Its not obvious to me how to replace Shimano Lucanus jig hooks with pre-made Owner hook rigs for the jig. They come on a solid ring that fits in slot. If you took them of the ring and threaded the short line through the slot to the ring then there is no way to loop them back to the hook. What am I missing?


----------



## Tuna Man (Oct 2, 2007)

LOOKS to me that the replacement hooks for the Lucanas lures/jigs has a totally different way of attachment. The replacement hooks have a ring already built into it, where as the the Owner assist hooks have just the leader loop.

You can make your own hook system using a solid ring and install it onto the braid.










Looks like the ring was installed BEFORE the hooks were tied. Do you want to duplicate what is in the picture????


----------



## JoshH (Sep 28, 2007)

Yeah I havent figured it out either. I've just used 150 power pro on a 4/0 live bait mustad cut to the appropriate length, threaded thru, and then tied to a swivel that wont fit back thru. I guess I could tie it to a ring, but all I had were swivels at the time.


----------



## Tuna Man (Oct 2, 2007)

> *JoshH (3/4/2009)*Yeah I havent figured it out either. I've just used 150 power pro on a 4/0 live bait mustad cut to the appropriate length, threaded thru, and then tied to a swivel that wont fit back thru. I guess I could tie it to a ring, but all I had were swivels at the time.


I can duplicate what is in the picture without any problem.


----------



## JoshH (Sep 28, 2007)

Thats cool. I can to. Its the part of attaching it to the jig that I dont understand. Youd have to see the jig for it to make sense.


----------



## Tuna Man (Oct 2, 2007)

As the hook has a solid ring is there anyway that it goes into a slot and then you turn/twist it into position. I can't tell too much by the pictures shown on the web. Can you take a picture and post?


----------



## JoshH (Sep 28, 2007)

http://images.google.com/imgres?img...firefox-a&rls=org.mozilla:en-US:official&sa=G



that link shows the jig pretty good. there is no obvious way to install a leader or whatever you would call it. im sure theres a simple way but the way i described works great for me.


----------



## redshiner1 (Dec 26, 2007)

Here are some pictures to show the problem. First see previous post with picture ofofficial replacement hooks.
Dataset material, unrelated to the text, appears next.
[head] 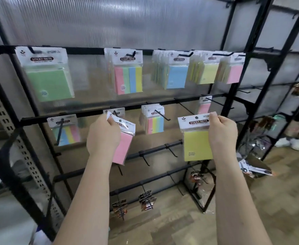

Note the solid rings.

View showing slot on back of jig that holds ring:










View showing ring pulled out a little:









View showing small hole on other side of jig where "leader" goes through:










I realize there are other ways to skin the cat, but shouldn't it be pretty easy to install the official replacement hooks as they come in the package?


----------



## user6993 (Feb 15, 2009)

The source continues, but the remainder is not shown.